Приблизившись к двери, я почувствовал нарастающую волну страха. Комната была открыта. Из нее не доносилось ни звука.
Я прислонился к стене и поднял пистолет. Сделал глубокий вдох. Замерев от страха и всецело положившись на пройденный мною за последние месяцы интенсивный курс подготовки рейнджеров, я медленно прокрался в спальню — спальню Эллис. Прежде чем повернуть за угол и посмотреть на место, где она всегда сидела, я остановился и, кажется, перестал дышать. Я на секунду закрыл глаза, затем досчитал до пяти и повернулся в другую часть комнаты. Я замер. Стул Эллис исчез. На деревянном полу бесформенной кучей валялась темная одежда, которую она всегда носила … а потом я почувствовал, как от лица у меня отхлынула кровь. Из темноты возле ванной высовывалась пара ног. Я сделал над собой усилие и неуверенными шагами двинулся вперед, пока не почувствовал что-то под ботинком. Я посмотрел вниз и увидел почти черную лужу запекшейся крови.
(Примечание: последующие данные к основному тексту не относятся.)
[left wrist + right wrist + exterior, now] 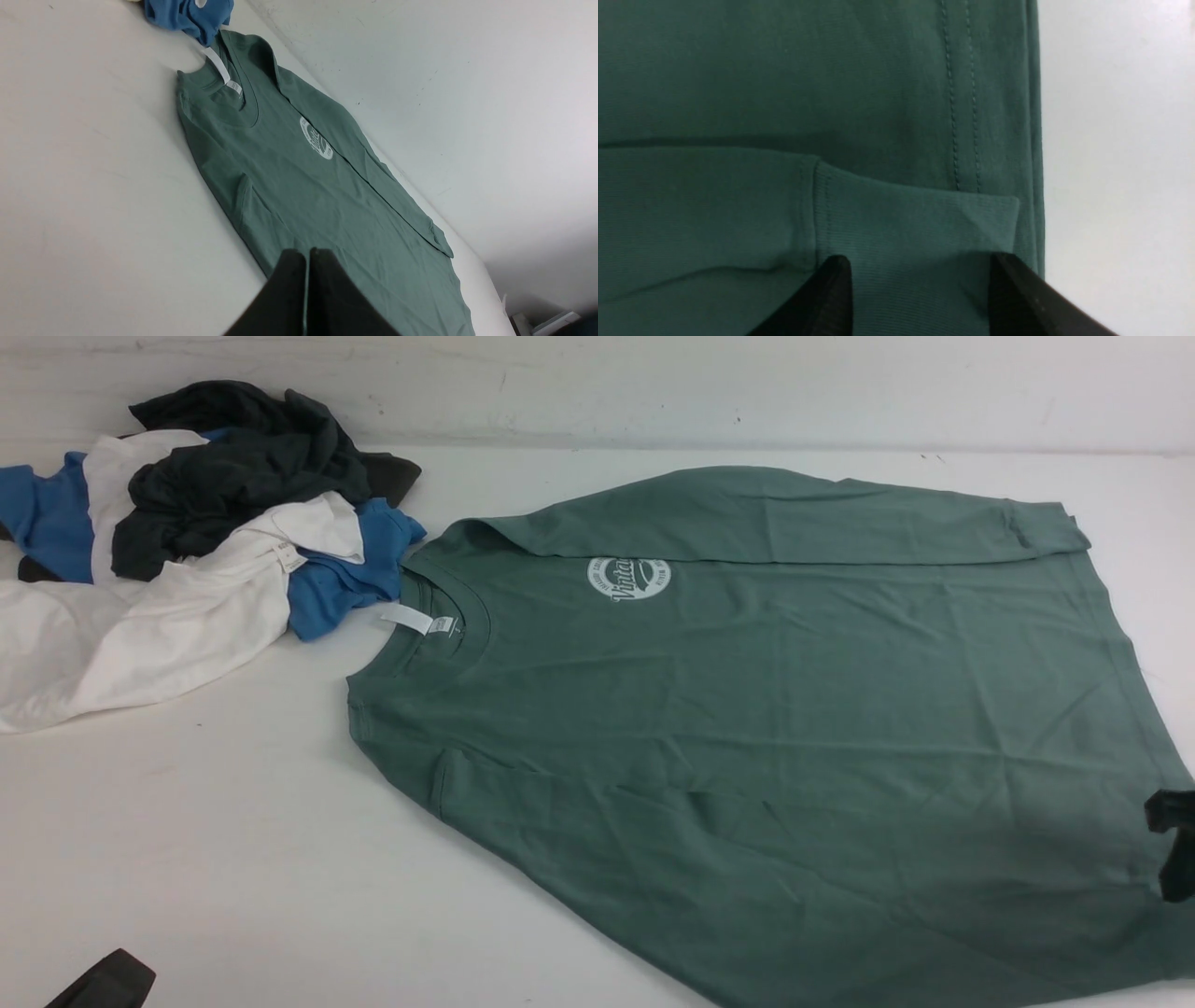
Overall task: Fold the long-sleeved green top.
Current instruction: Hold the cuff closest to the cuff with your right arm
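The green long-sleeved top (766, 728) lies flat on the white table, neck to the left with its white neck tag (408, 619) and round chest logo (628, 579) showing. Both sleeves are folded in over the body. My right gripper (1172, 845) hovers at the hem end on the right. In the right wrist view it (920, 259) is open, its fingers straddling the ribbed sleeve cuff (915, 219) without pinching it. My left gripper (112, 978) sits low at the near left, off the cloth. It (307, 254) is shut and holds nothing, facing the top (299, 196).
A pile of dark grey, white and blue clothes (187, 541) lies at the back left, its blue piece (187, 14) touching the top's collar. A white wall (653, 383) runs along the table's far edge. The hem's stitched edge (962, 116) lies close to bare table.
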Robot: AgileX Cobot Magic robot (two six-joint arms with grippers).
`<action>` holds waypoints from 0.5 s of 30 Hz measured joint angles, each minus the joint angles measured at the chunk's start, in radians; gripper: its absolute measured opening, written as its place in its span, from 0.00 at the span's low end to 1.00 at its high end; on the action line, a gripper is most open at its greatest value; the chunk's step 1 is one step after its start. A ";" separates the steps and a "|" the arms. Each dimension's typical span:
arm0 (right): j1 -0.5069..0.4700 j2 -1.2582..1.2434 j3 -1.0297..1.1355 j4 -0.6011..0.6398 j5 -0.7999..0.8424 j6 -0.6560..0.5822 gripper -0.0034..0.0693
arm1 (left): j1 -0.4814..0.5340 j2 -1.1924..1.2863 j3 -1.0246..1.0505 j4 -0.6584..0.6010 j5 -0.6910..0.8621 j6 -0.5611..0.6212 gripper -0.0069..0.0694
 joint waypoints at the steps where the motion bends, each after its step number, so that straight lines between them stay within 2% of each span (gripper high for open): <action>1: 0.000 0.006 0.000 -0.001 0.000 0.000 0.56 | 0.000 0.000 0.000 0.000 0.000 0.000 0.09; 15: 0.000 0.033 -0.015 -0.023 0.019 -0.044 0.56 | 0.000 0.000 0.000 0.000 0.030 0.004 0.09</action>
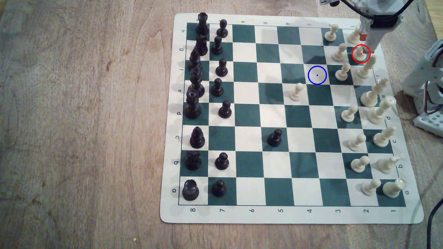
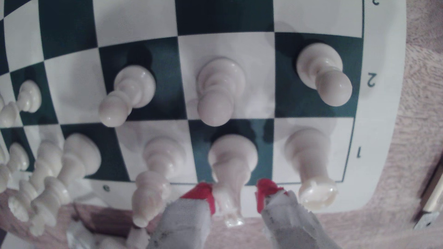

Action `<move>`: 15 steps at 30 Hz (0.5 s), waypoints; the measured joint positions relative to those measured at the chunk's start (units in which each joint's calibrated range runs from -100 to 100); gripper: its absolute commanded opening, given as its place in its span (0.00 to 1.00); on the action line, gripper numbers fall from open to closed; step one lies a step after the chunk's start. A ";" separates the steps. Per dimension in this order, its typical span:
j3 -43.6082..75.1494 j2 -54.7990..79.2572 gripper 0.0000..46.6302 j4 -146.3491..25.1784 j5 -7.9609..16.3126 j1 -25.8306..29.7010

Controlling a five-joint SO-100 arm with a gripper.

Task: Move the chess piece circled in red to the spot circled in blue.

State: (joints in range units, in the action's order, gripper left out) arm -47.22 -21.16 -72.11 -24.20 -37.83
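Note:
The chess piece circled in red, a cream knight (image 1: pixel 361 56), stands on a dark green square at the board's far right corner in the exterior view. In the wrist view the knight (image 2: pixel 231 162) rises between my red-tipped fingers (image 2: pixel 201 194). My gripper (image 1: pixel 364 44) (image 2: pixel 233 192) is open and straddles its head. One finger sits close against the head and a small gap shows at the other. The spot circled in blue (image 1: pixel 317 75) is a bare cream square, two columns toward the exterior view's left and one row nearer.
Cream pieces crowd the knight: a rook (image 2: pixel 309 162), a bishop (image 2: pixel 158 172) and a pawn (image 2: pixel 215 95) in front. Another pawn (image 1: pixel 296 92) stands just below the blue circle. Black pieces (image 1: pixel 196 79) line the exterior view's left. The arm base (image 1: pixel 431 83) sits off the board's right.

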 measured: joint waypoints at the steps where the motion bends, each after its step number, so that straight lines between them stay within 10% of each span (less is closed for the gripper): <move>1: -0.09 0.00 0.14 0.00 0.00 0.00; 15: -0.81 0.00 0.01 -1.27 0.00 0.00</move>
State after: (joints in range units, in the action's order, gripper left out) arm -48.03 -21.16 -73.39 -24.20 -37.83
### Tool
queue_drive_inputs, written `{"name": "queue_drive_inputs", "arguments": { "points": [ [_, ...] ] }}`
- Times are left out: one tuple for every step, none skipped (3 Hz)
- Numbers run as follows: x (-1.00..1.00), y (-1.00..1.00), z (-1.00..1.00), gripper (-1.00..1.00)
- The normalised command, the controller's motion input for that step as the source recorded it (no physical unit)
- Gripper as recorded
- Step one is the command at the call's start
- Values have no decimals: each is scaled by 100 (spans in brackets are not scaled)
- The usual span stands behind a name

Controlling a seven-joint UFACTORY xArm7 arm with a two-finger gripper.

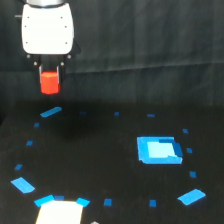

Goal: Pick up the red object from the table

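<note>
The black worktop spreads wide below, dotted with small blue marks, with the bright blue rectangle as its plainest landmark. Up and far toward the exterior view's left of that rectangle hangs the white hand, its dark fingers pinching the red object, which sits clear above the worktop. The pick looks all but done; the next move likely calls only for a steady grip.

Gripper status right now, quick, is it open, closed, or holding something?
Gripper: closed on the red object, held up off the table.
</note>
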Motion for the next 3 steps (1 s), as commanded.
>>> {"name": "queue_drive_inputs", "arguments": {
  "points": [
    [-11,-24,46,-63],
    [32,-23,44,-86],
    [-3,3,6,-83]
  ]
}}
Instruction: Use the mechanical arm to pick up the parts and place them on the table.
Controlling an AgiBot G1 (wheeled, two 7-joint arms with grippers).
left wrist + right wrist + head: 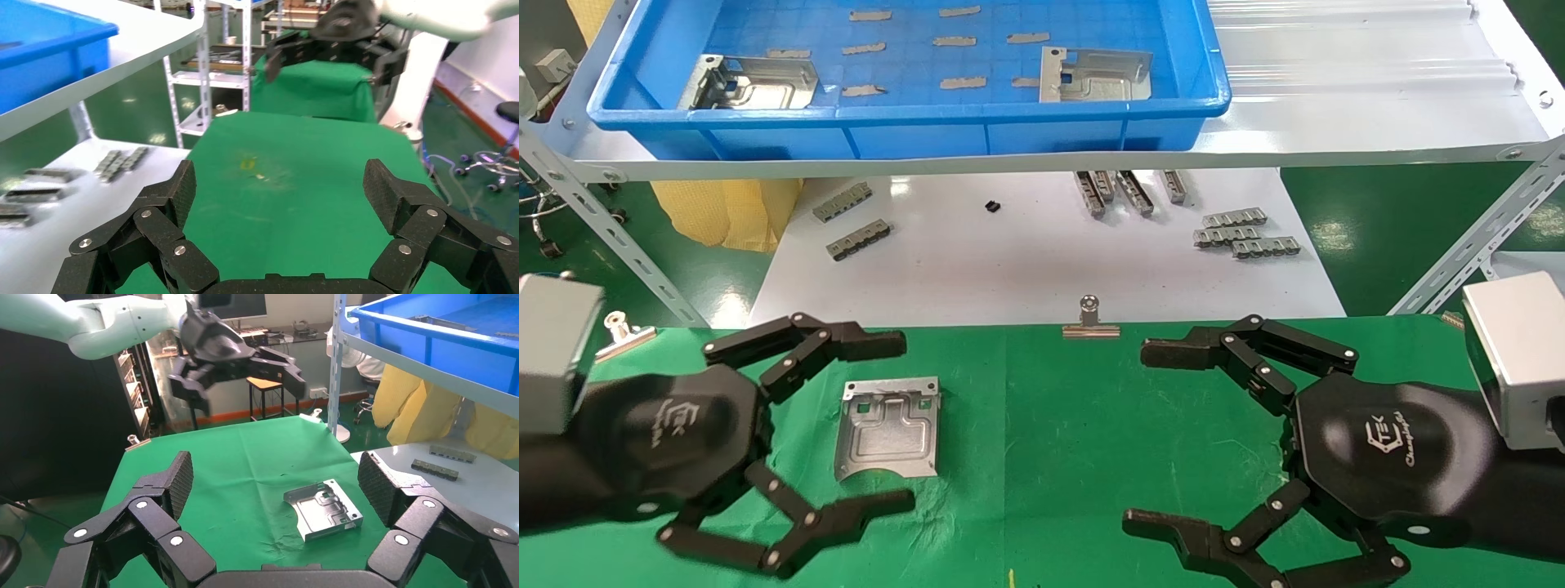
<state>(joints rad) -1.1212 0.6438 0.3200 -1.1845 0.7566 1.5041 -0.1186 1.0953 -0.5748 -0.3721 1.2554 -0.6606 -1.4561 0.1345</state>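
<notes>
One silver part (888, 428) lies flat on the green table (1050, 408), left of centre; it also shows in the right wrist view (323, 508). Two more parts (752, 82) (1095, 75) lie in the blue tray (911, 114) on the upper shelf. My left gripper (907, 421) is open and empty, held above the cloth over the near part; its wrist view (281, 184) shows only bare cloth. My right gripper (1136, 436) is open and empty at the right, its wrist view (272, 478) facing the part. The raised left gripper (232, 361) shows there too.
A white board (1026, 269) behind the cloth carries grey toothed strips (1246, 233). Binder clips (1090, 320) (624, 331) sit at the cloth's far edge. Slanted shelf struts (617, 237) (1475, 245) stand at both sides.
</notes>
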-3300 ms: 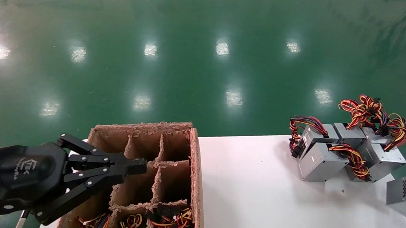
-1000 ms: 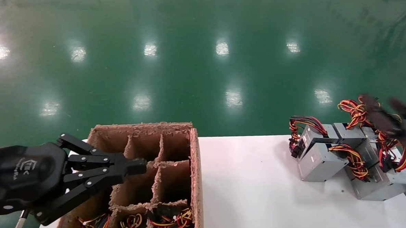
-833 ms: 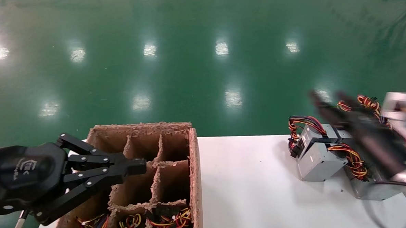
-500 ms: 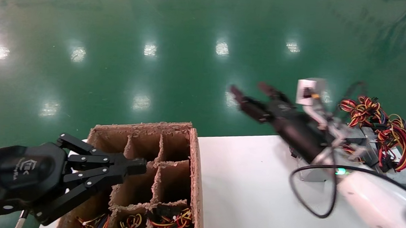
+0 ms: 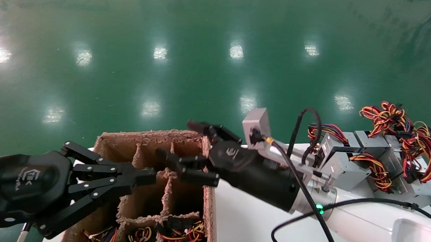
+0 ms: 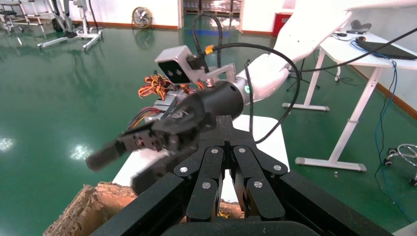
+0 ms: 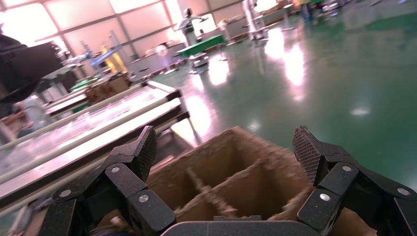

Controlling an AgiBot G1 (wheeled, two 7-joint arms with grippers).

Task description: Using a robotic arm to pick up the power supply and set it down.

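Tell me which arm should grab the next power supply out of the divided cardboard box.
Right. The right gripper hangs open, empty, over the cardboard box, likely ready to drop toward the power supplies whose wires show in the box's near cells. The left gripper is shut and parked at the box's left side.

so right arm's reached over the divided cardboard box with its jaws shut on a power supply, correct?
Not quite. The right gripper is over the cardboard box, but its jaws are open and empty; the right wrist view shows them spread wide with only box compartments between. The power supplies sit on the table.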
— Эллис, — прошептал я, ощущая, как всё у меня в груди рвется на части, и замер, когда вдруг из тени показалось тело старухи.
Поднявшись на цыпочки, я подходил все ближе и ближе, пока не увидел бледное, застывшее в смертельной маске лицо миссис Дженкинс. Казалось, будто она неподвижно смотрит в окно, у которого всегда сидела Эллис. Я присел, чтобы проверить пульс, и тут заметил у нее на горле глубокую рану. Рана была бледно-красной, кожа вспорота до мяса. Ее кожу и весь пол вокруг залила теперь уже засохшая и холодная кровь.